All food preparation is done at the central Ada Harris School kitchen. The existing 600 square foot Cardiff Elementary cafeteria warming kitchen could be modified so that students could be served through windows either outside or within the multi-purpose room.  This inexpensive change would satisfy the ADA requirement and eliminate the need for new facilities.

The World War II, brick 600-square-foot communication building serves as is for needed school storage.  No viable justification for spending hundreds of thousands of dollar to modify it has been presented.

The city of Encinitas is planning a pedestrian railroad crossing and parking area on North County Transit land at Montgomery Avenue.  The district should work with the city on the joint use of this parking rather than take up valuable school property and spending school money for additional parking.

The district could solve its student drop-off and pick-up problem by working with the city and converting space along San Elijo and Montgomery avenues from parking to loading and unloading only during certain hours.   This should be a very low cost solution to a serious safety problem.

The County Department of Education is presently working with five other districts to obtain solar installations at no taxpayer cost.  Under this plan the districts lease the equipment and pay for it with energy cost savings.  The county recommends this process because the leasing companies provide all operational and maintenance costs, while the districts receives a percentage of energy production income.

This plan does not accommodate the school administration’s desire for another new school for prestige purposes or allow the district to sand bag several years of maintenance cost savings in its operational budget so it can spend more on employee salary and benefits.  Other than addressing those hidden wily wishes, the Common Sense Plan works for both students and taxpayers.

It must be kept in mind that both the district’s and the Common Sense Plans will only be short term fixes unless the district’s serious building maintenance funding problem is addressed and solved.  The Cardiff District is one of the six richest in the county, yet it has trouble living within its income.  The district doesn’t have a money problem, it has a management problem.  Other districts are forced to provide quality educational opportunities at far less cost.  Cardiff needs to learn from them and not be so wasteful of taxpayer money.

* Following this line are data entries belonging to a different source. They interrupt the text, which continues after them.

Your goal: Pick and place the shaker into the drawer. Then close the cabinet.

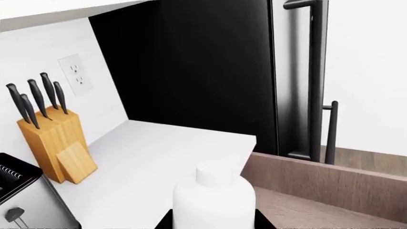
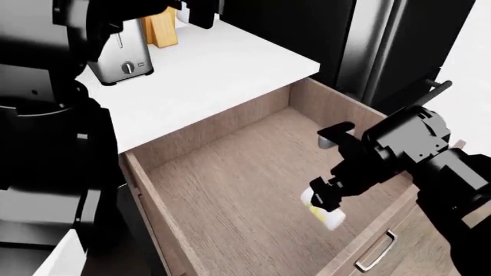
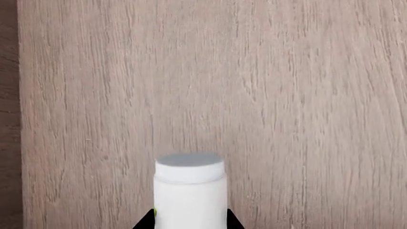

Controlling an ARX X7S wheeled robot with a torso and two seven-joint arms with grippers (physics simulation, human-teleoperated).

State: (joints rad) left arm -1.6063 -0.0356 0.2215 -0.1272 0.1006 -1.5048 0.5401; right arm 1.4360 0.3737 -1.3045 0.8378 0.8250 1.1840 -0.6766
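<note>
The shaker (image 2: 328,213), a small white cylinder with yellow marks, is gripped by my right gripper (image 2: 322,198) low over the floor of the open drawer (image 2: 146,184), near its front right part. In the right wrist view the shaker (image 3: 189,191) sits between the black jaws of the right gripper (image 3: 189,225) above the wood-grain drawer floor (image 3: 286,95). My left gripper (image 2: 201,11) is raised over the cabinet's white top (image 2: 215,63). In the left wrist view the left gripper (image 1: 213,225) has its jaws against a plain white capped bottle (image 1: 215,195).
A tall black glossy fridge (image 2: 383,34) stands behind the drawer's far right corner. A knife block (image 1: 57,143) and a toaster (image 2: 123,60) stand at the back of the counter. A lower cabinet front with a silver handle (image 2: 376,253) shows below the drawer.
</note>
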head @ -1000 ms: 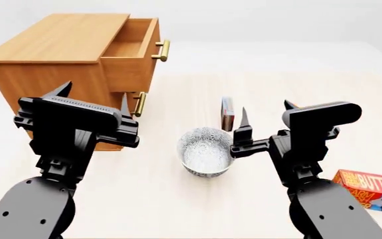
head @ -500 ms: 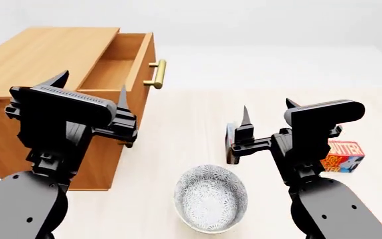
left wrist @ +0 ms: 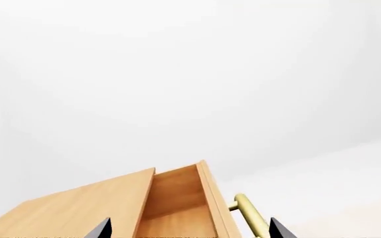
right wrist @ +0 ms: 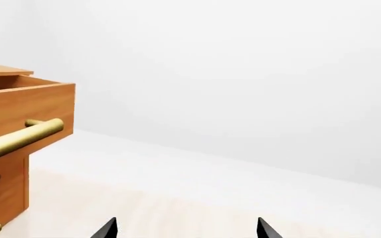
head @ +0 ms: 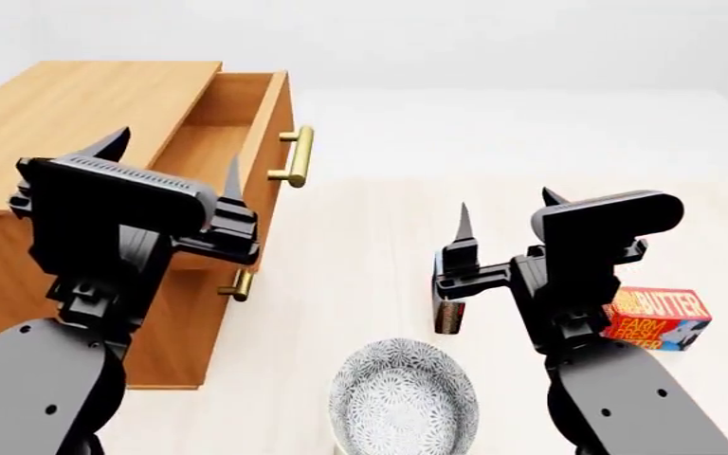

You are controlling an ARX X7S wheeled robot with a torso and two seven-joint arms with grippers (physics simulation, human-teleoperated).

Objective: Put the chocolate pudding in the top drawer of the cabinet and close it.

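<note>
In the head view the cabinet (head: 73, 123) fills the upper left of the frame, its flat honey-brown top running off the left edge. The top drawer (head: 244, 128) stands pulled out toward the centre, its inside open to view and bare as far as can be seen, with the brass bar handle (head: 295, 156) on its front face. Below it, a bit of the lower drawer's handle (head: 242, 284) peeks out past the left arm.

The left gripper (head: 168, 166) hangs in the left half of the frame, in front of the cabinet's front face, its two pointed fingertips well apart and holding nothing. The right gripper (head: 506, 213) sits right of centre, its fingertips likewise spread wide with nothing between them.

The chocolate pudding (head: 449, 313) stands on edge on the pale tabletop (head: 352, 246), just below and behind the right gripper's nearer finger in this view; most of the box is hidden by the gripper body, so whether the two touch cannot be told. A speckled grey bowl (head: 402, 393) rests at the bottom centre of the frame, near the pudding. An orange-red butter box (head: 655, 318) lies at the right, partly behind the right arm.

The left wrist view shows the open drawer and its handle at the lower edge under a blank white wall.
</note>
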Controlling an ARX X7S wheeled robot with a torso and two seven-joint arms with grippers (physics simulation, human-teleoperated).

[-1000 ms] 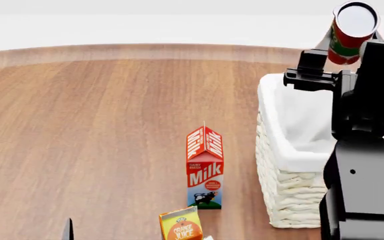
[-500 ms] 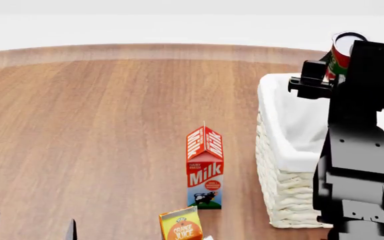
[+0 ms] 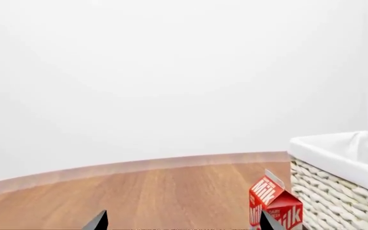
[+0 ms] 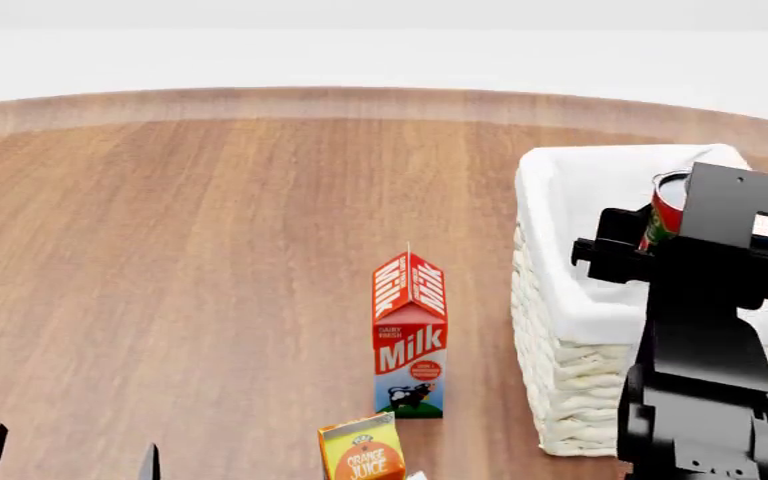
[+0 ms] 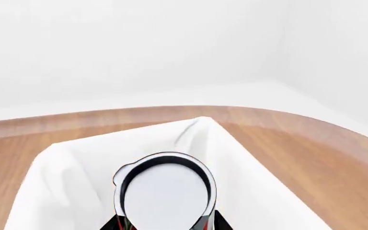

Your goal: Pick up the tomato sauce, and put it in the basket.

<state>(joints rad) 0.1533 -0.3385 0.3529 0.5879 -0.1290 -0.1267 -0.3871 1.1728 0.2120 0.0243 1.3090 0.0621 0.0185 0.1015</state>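
Head view: cylindrical tomato sauce (image 4: 666, 212), woven basket (image 4: 574, 370)

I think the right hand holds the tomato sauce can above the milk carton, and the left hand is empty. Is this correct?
Not quite. The right hand holds the tomato sauce can above the basket, not the milk carton, as the head view shows. The left hand is indeed empty.

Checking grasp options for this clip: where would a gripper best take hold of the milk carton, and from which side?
Grip the milk carton across its flat side walls below the gabled top. It stands upright, so come in level from the open left; the orange juice carton crowds its front and the basket its right.
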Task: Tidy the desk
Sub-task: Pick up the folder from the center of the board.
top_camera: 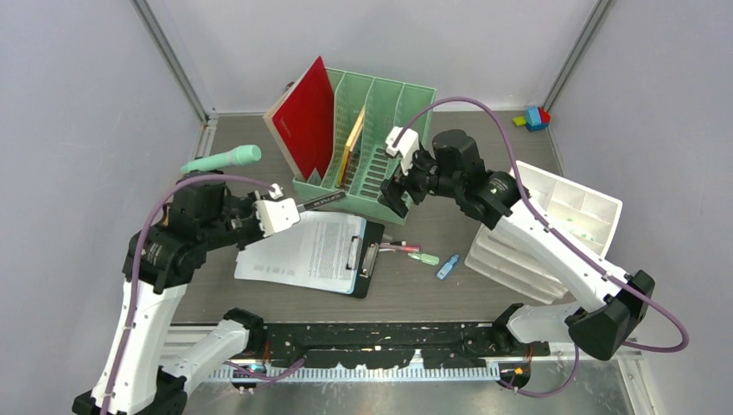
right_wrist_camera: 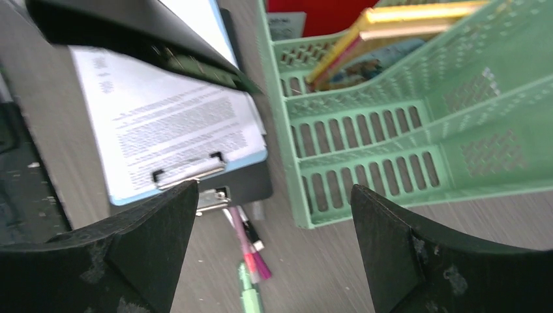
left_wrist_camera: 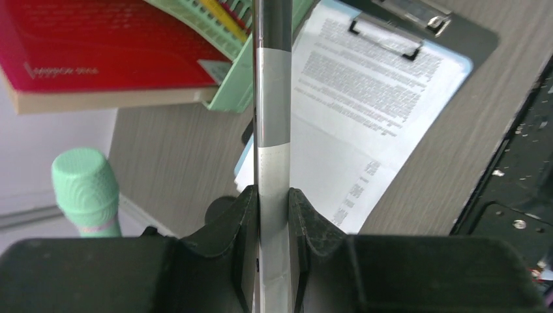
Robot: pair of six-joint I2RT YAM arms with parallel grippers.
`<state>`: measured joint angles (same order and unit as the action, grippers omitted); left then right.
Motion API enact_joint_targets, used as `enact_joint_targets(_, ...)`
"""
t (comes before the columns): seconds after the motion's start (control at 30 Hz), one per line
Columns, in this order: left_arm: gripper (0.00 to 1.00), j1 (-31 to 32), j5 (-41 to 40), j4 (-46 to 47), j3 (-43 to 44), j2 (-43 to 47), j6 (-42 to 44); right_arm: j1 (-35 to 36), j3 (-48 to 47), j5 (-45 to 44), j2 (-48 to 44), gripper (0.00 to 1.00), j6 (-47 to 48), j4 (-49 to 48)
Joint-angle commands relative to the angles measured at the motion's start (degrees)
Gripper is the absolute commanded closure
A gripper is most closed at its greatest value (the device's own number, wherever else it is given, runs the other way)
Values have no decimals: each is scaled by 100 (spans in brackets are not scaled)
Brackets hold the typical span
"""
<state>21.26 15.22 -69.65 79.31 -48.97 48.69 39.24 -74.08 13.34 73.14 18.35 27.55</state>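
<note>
Grey-brown wood-grain desk (top_camera: 415, 290) fills the overhead view between pale walls, bearing a mint rack (top_camera: 389, 112) and a clipboard (top_camera: 374, 235). In the left wrist view, the left gripper (left_wrist_camera: 274, 195) pinches a grey pen (left_wrist_camera: 272, 98) above the clipboard. In the right wrist view, the right gripper (right_wrist_camera: 274, 190) gapes wide before the rack.

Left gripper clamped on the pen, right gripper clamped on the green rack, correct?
Not quite. The left gripper does clamp the pen, but the right gripper stands open and empty near the green rack; the right wrist view shows it.
</note>
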Motion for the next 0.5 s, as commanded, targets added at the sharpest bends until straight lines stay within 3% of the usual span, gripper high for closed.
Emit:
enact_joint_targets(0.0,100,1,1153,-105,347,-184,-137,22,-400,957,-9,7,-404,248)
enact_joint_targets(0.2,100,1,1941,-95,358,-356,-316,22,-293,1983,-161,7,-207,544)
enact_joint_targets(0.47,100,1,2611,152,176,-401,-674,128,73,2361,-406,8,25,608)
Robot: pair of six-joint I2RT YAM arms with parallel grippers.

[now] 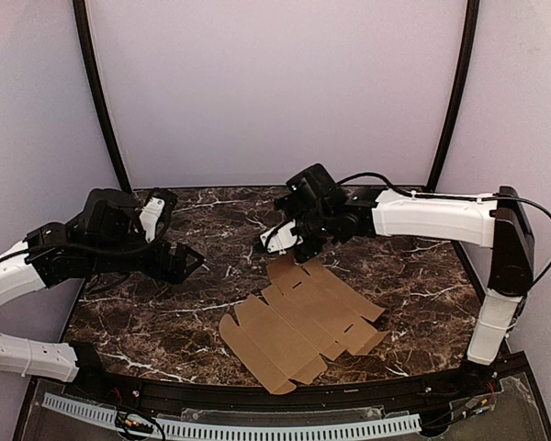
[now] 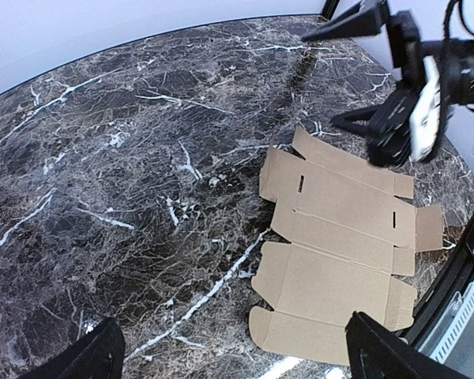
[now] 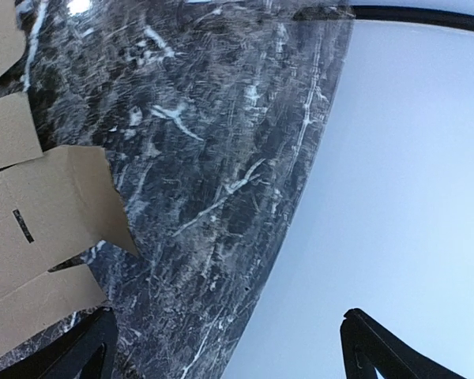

As the Cardiff District has discovered, the deferring of maintenance and the use of the money elsewhere can only go on for just so long and real, almost unsurmountable facility problems develop.   In this case, it has been just 13 years since the modernized Cardiff School buildings were occupied and the District finds itself against the wall.

Rather than addressing the management problem head-on the district is going to try to get the taxpayers to pass its bond, pay three times for the same facilities and hope they don’t catch on.

1. Property taxes (some of the highest assessments in the county)

2. 2000 Bond (taxpayers on the hook until 2025)

3. 2016 Bond ($47 million taxpayers cost for $22 million bond)

If the electorate passes the 2016 Cardiff Elementary School Facilities Improvement Bond and the district is not forced to fully fund building maintenance, it will be only a matter of time before the taxpayers will be subjected to another onerous new tax proposal.

Stop the madness.  Vote No on Cardiff School Bond.

Dr. Bob Bonde was a members of the 1999 Cardiff Elementary District School Citizen Committee that planned the new Ada Harris School and modernized Cardiff Elementary School and supported the 2000 school bond.